What you give up (and when it starts to hurt):

  • No reasoning / inference. JSON can't infer hagelschaden ⊑ elementarschaden ⊑ naturEreignis and propagate it; you'd hand-maintain every rollup.
  • No cross-system identity. RDF gives every concept a global IRI so the same policy lines up across claims, fraud and workshop systems; JSON keys are local.
  • Constraints don't travel with the data. SHACL ships with the graph; JSON validation lives in one service and must be re-implemented elsewhere.

The rule of thumb: start where the value is (lexical normalisation + constraints = JSON), graduate to OWL/RDF only when reasoning or cross-system identity becomes the bottleneck (Lesson 4).
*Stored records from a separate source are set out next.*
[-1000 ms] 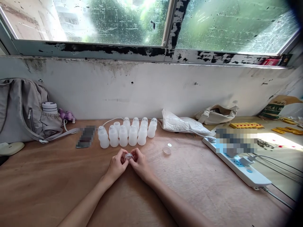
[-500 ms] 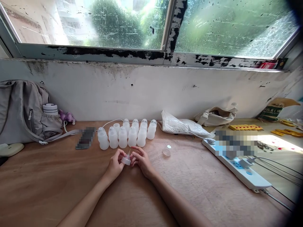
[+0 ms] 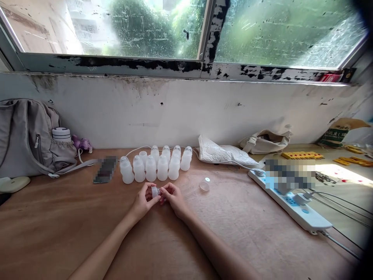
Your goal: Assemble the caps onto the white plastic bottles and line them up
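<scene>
My left hand (image 3: 143, 201) is closed round the ridged rim of a clear bottle collar (image 3: 154, 191) fitted with a nipple, which lies tipped on its side. On its other side my right hand (image 3: 175, 200) pinches the nipple end between thumb and fingers, and the fingertips hide part of it. Just beyond my hands stand several frosted baby bottles (image 3: 150, 169) in two rows, most with clear domed caps. One bottle in the back row, a short open neck (image 3: 142, 154), has no cap. To the right of my hands a clear domed cap (image 3: 204, 186) lies on the table.
A phone (image 3: 105, 170) and a grey backpack (image 3: 27, 136) are on the left. White plastic packaging (image 3: 224, 153) and a beige bag (image 3: 266, 140) lie against the wall. A white power strip (image 3: 316, 221) with cables runs along the right of the wooden table (image 3: 163, 245).
The collar has been turned from facing up, through nipple upward, onto its side with the nipple toward my right hand. My right fingers, spread half a second ago, have closed on it.
</scene>
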`<move>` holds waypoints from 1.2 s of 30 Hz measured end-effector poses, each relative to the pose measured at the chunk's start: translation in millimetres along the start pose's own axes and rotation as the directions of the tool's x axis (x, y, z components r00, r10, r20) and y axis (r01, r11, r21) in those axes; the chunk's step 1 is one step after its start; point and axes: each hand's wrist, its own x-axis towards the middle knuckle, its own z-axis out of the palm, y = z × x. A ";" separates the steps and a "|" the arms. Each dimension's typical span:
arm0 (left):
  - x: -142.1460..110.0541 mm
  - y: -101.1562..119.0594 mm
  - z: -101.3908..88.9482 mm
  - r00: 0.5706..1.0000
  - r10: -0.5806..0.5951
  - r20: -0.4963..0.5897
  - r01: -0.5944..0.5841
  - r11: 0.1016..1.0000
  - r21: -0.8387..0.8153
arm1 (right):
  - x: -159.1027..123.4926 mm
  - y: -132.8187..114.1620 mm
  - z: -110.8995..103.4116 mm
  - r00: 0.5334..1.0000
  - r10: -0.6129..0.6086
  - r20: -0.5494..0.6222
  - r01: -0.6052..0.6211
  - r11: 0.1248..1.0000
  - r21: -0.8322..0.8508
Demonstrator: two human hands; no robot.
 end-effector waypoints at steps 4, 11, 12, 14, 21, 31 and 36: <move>0.9 -4.5 1.0 0.999 -0.038 -0.006 0.038 0.999 -0.030 | 0.0 2.4 -0.1 0.999 -0.017 -0.028 0.018 1.000 0.021; -0.7 0.6 -0.3 0.999 -0.049 -0.012 0.049 0.999 -0.001 | -2.3 4.2 2.6 0.994 -0.055 -0.099 0.056 0.998 0.009; -0.7 1.4 -0.4 0.999 -0.044 -0.017 0.045 0.999 0.025 | -2.7 4.6 3.8 0.991 -0.069 -0.111 0.069 0.998 -0.003; -0.7 2.9 -0.1 0.999 -0.033 -0.037 0.036 0.996 0.087 | -3.4 5.3 6.2 0.985 -0.098 -0.139 0.093 0.995 -0.041; -7.0 19.0 -0.2 0.987 0.060 -0.149 -0.030 0.980 0.194 | -0.3 3.1 -3.3 0.919 -0.139 -0.370 0.095 0.986 -0.133; 59.7 125.1 -59.3 0.927 0.329 -0.183 -0.059 0.607 0.793 | 4.4 -4.2 -23.8 0.872 -0.285 -0.397 0.152 0.930 -0.334; 132.9 130.2 -85.6 0.999 -0.040 0.007 0.013 0.480 0.877 | 8.6 2.8 -28.3 0.879 -0.273 -0.392 0.136 0.930 -0.343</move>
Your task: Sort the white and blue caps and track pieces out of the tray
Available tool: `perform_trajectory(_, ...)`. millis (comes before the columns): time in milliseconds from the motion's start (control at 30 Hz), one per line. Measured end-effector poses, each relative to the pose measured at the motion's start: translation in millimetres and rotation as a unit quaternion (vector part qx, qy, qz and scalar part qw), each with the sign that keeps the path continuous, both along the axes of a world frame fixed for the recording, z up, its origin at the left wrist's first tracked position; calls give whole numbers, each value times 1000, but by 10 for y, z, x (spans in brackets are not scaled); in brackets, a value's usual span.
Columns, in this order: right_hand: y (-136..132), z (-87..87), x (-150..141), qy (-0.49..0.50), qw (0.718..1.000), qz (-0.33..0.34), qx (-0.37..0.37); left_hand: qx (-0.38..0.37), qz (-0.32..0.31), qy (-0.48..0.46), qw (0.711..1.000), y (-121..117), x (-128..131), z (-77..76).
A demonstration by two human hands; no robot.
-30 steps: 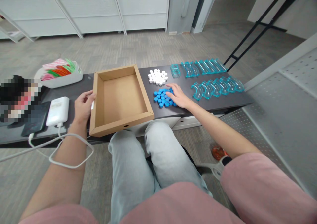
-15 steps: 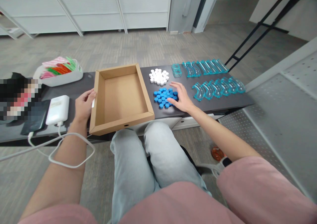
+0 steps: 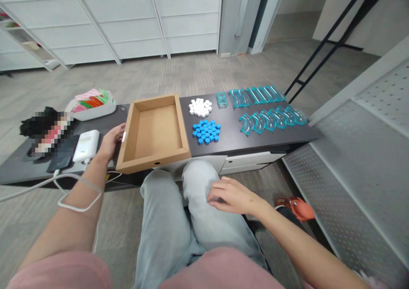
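Note:
An empty cardboard tray (image 3: pixel 154 158) lies on the dark table (image 3: pixel 230 140) in front of me. My left hand (image 3: pixel 111 141) rests against the tray's left side, fingers curled on its edge. A cluster of blue hexagon pieces (image 3: pixel 206 131) lies right of the tray, with a cluster of white hexagon pieces (image 3: pixel 200 107) behind it. My right hand (image 3: pixel 231 195) is down on my right thigh, fingers loosely spread and holding nothing.
Clear teal curved track pieces (image 3: pixel 271 118) lie in two rows at the table's right. A white power bank (image 3: pixel 86 145) with a cable, a dark phone (image 3: pixel 63 159) and a white bin of coloured pieces (image 3: pixel 92 106) sit at the left. A grey perforated panel (image 3: pixel 358 161) stands on the right.
My right hand has left the blue hexagon pieces and dropped from the table to my right thigh. The view has pulled back. My left hand stays on the tray.

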State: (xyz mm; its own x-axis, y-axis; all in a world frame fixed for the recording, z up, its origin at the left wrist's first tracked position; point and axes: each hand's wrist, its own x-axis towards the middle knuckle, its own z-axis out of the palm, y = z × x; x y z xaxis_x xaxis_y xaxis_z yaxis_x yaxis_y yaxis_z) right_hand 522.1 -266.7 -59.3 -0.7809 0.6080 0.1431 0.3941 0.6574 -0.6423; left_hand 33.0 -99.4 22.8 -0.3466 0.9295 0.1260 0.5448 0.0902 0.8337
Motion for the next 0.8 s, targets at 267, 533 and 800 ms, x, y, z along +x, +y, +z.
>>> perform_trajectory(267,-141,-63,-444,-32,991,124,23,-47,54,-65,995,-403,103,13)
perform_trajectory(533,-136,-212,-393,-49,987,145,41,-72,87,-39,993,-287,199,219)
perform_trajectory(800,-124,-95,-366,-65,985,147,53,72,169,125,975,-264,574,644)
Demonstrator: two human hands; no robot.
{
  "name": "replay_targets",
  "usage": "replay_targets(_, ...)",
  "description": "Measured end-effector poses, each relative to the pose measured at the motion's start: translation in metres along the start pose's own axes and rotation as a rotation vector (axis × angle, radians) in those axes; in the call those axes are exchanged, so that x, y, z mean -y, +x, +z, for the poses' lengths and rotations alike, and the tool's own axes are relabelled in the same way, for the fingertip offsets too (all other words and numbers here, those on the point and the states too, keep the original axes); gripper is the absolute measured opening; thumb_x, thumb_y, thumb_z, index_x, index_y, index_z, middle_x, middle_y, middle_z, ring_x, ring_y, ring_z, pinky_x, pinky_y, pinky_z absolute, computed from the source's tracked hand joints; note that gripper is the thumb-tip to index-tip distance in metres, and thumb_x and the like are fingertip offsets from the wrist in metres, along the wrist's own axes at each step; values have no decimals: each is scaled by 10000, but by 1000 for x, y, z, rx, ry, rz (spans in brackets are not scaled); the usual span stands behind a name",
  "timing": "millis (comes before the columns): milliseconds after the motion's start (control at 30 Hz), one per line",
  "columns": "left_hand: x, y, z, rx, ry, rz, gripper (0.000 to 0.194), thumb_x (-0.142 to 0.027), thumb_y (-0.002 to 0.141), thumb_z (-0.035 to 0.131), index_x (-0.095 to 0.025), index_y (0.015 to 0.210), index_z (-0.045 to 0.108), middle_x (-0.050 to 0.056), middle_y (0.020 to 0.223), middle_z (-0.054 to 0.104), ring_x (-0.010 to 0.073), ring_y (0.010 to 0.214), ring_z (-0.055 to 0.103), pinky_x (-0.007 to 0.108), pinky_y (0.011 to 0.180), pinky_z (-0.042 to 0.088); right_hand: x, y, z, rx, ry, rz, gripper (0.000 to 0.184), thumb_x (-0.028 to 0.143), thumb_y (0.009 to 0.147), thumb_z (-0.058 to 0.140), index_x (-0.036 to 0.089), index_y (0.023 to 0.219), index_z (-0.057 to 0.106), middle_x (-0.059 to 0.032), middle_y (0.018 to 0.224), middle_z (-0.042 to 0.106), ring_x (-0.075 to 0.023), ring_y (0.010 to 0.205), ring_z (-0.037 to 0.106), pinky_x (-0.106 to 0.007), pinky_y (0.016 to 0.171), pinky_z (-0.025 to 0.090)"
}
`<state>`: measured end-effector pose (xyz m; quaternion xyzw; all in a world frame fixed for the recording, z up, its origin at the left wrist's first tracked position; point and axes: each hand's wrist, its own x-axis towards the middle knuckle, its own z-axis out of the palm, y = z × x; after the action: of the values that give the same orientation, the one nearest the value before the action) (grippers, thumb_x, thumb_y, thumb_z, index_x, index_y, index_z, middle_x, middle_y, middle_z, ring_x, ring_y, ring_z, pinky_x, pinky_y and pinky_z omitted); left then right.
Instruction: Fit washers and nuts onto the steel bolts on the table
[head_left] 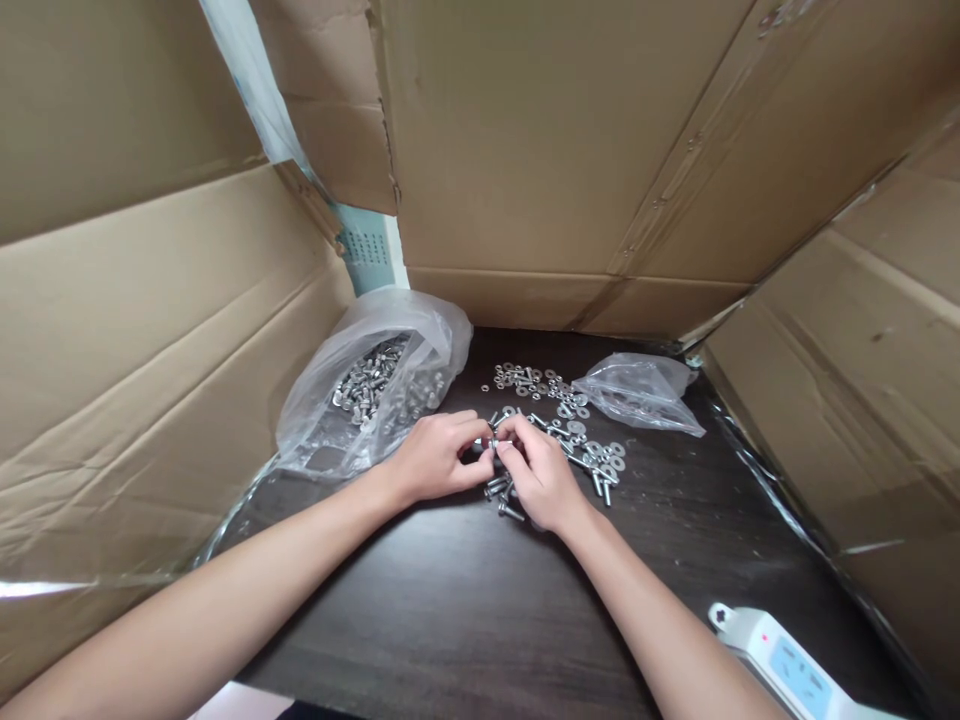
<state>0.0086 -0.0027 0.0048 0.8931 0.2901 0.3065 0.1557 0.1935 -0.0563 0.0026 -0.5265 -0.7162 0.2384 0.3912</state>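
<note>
My left hand [439,455] and my right hand [538,472] meet over a dark table [465,610], fingertips pinched together on a small metal bolt [493,437]. Whether a washer sits on it is too small to tell. Under and beside my right hand lie several loose bolts [504,492] and a scatter of washers [551,392]. A clear plastic bag of bolts [373,385] lies just left of my left hand.
A smaller, nearly flat clear bag [641,392] lies to the right of the washers. Cardboard walls [150,330] stand on the left, back and right. A white power strip [787,665] lies at the table's front right corner.
</note>
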Motion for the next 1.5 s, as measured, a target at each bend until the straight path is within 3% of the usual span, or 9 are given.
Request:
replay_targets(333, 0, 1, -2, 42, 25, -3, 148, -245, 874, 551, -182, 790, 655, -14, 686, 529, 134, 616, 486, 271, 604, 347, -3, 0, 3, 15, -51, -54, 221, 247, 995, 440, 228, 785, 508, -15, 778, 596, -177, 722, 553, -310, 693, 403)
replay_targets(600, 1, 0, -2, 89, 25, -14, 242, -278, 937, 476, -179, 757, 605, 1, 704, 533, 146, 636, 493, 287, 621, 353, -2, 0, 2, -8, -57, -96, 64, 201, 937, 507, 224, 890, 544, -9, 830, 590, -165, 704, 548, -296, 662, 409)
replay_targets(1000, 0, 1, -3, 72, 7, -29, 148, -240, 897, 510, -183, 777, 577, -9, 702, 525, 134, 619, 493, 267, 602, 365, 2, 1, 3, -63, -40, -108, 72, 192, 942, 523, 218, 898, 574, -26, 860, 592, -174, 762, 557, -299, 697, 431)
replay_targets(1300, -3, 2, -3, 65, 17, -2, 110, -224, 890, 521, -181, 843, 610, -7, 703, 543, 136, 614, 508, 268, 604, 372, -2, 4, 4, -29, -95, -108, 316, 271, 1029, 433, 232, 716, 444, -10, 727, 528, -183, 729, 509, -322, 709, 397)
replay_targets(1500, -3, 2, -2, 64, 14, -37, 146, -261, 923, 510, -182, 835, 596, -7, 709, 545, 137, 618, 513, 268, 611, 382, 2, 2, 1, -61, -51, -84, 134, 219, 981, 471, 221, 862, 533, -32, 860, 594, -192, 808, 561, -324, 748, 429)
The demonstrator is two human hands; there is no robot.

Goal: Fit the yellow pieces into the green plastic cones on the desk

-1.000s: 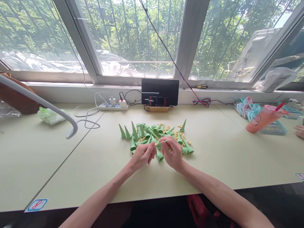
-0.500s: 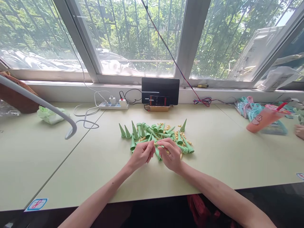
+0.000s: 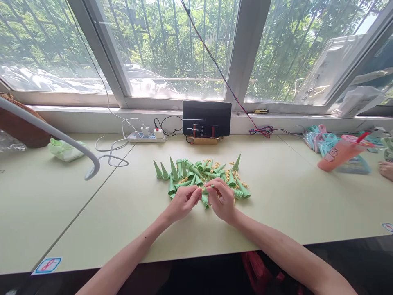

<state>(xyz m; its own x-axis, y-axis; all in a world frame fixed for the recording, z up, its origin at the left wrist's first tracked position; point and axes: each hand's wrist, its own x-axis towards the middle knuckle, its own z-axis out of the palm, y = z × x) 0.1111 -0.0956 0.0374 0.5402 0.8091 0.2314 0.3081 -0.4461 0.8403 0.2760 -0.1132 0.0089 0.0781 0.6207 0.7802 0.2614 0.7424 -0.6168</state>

Choosing OWL on day 1 is paying an architecture tax for capabilities the MVP doesn't use yet.

Reflect

Make the trade-off concrete for your own system.

  • Which of the four ontology jobs (name / canonicalise / taxonomy / constrain) is delivering the most accuracy for you today?
  • Write the one inference you'd want that JSON can't do — that sentence is your future case for moving to OWL.
  • Who owns surface_forms in your org chart? If the answer is 'engineering', your dialect coverage will grow too slowly.